Sono cresciuta con una strana convinzione: credo sempre che in un futuro prossimo succederà qualcosa di grandioso.
Da tempo questa illusione mi consola contro i momenti negativi della vita.
Dopo un’inaspettata vittoria a un concorso pochi anni fa, annuncio arrivato via mail, questa aspettativa è cresciuta ancora di più.

Quando sono andata a Tokyo nel 2018 per ritirare il famigerato premio con gemello e Alessio a seguito, ho avuto la possibilità di visitare un tempio molto famoso, il tempio di Senso-ji.
In una mattinata calda e afosa di agosto con un’umidità del 150 %, camminiamo verso il tempio attraverso le bancarelle che vendono ogni sorta di pupazzetto giappo e souvenirs.
Ci sono anche quelli dello Studio Ghibli! Il mitico Totoru, la fuliggine, Kaonashi in ogni versione.
Calze, tazze, borse, spille, cartoline TUTTO.

Alessio, mentre piango la mia condizione di pezzente che vorrebbe comprarsi l’intero mercatino ma non può, mi trascina per i capelli, unghie che strisciano sul pavimento e faccia a terra piangente. Mi riprometto di ritornare al più presto milionaria. Giungiamo al tempio.
Davanti a noi una marea di turisti che scattano foto, controllano il risultato, storcono il naso, riposizionano e riscattano.
Così in loop per svariati metri.
Io con la mente a Totoru e la borsa fuliggine mi godo poco il tempio.

C’è un caldo insopportabile, sento in continuazione queste goccioline di sudore che scendono verso il basso su tutto il corpo, gambe comprese, e mi viene voglia di urlare e denudarmi come una lottatore di Sumo.
Poi con l’umidità i capelli sono diventati un unico blocco cresposo, che ricorda molto la lana d’acciaio che si usa per le pentole.
Mi guardo in una finestra e mi ritorna in mente “Cinghiale, la grande marca”
“Per una pentola grande non ci vuole una lana d’acciaio grande, ma una grande lana d’acciaio…Annina”

Vabbè- Visitiamo il tempio e mi accorgo che un gruppetto di giapponesi si è fermato di fronte a una distesa di cassettini di legno dove prendono dei foglietti random, ridono o si rattristano e vanno via. Mi avvicino.
Si tratta del famoso Omikuji!

In Giappone si trova spesso presso i tempi, e ha la funzione di Oracolo.
L’omikuji può prevedere una grande fortuna o una grande sfortuna, ma ha anche livelli intermedi di oscuri presagi e grandi felicità.
La procedura prevede lo shekeramento di una scatola di metallo piena di bambù numerati, progettata per farne uscire solamente uno. .
Accanto alla scatola si trova una sorta di cassettiera e su ogni cassetto è indicato un numero: bisogna cercare il numero corrispondente a quello del bastoncino e aprire il cassetto per trovare il proprio omikuji.

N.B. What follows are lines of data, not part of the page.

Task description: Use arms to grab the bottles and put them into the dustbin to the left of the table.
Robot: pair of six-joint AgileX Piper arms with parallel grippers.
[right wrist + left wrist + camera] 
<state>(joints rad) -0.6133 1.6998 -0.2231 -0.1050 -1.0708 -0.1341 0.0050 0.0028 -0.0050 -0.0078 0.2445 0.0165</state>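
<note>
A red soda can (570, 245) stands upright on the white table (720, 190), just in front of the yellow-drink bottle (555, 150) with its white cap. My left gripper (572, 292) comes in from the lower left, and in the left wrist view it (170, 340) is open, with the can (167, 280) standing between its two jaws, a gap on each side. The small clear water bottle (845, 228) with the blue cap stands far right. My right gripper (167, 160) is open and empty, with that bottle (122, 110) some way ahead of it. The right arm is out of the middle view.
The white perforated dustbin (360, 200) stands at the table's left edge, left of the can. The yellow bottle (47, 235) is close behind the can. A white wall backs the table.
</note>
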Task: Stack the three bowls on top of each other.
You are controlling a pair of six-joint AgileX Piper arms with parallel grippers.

Manco a dirlo, eccomi che shekeravo con tutta la mia forza la scatolina con gli occhi a stella, mentre Alessio sospirava affianco. Convinco anche lui a farlo, e agita che ti agita, ecco che andiamo alla ricerca del nostro cassettino.
Io apro il mio e Alessio il suo.
Spesso l’Omikuji è scritto solo in giapponese e non prevede una traduzione, ma questo, in un tempio cosi affollato da turisti, ce l’ha. Sul retro c’è scritto n°90 – the best fortune.

In Giapponese viene tradotto con 大吉 (Dai-Kichi)“Grande Benedizione”. Leggo la piccola traduzione in inglese e ci sono diverse frasi tra cui: “if you are sincere and honest, your desire will be successfull by blessing”
“You will come back with a lot of treasures by boat”
“Wherever you go, you will be happy”

Vicino a me c’è una coppia di giapponesi che sbircia, emettendo gridolini di approvazione.
Gli chiedo gentilmente di leggere il foglietto e dirmi che cosa ne pensano, ed entusiasti dicono “ Very Good! Lot’s of luck! ”
Felice come Totoru quando mangia mi dicono che devo conservarlo perché mi porterà molta fortuna.
Sventolandolo il mio Omikuji mi dirigo verso Alessio

“Aleee hai sentito cosa hanno detto?!? La miglior fortu…”
Lo vedo attapirato che tiene il suo foglietto che prevede oscuri presagi e sciagure imminenti. Oddio!!!
Per tutti i sakurambo.
Bè, lo credo, con l’entusiasmo con cui hai agitato la scatolina era prevedibile, comunque.
In ogni caso i giapponesi hanno pensato a tutto, come sempre, che Dio li benedica.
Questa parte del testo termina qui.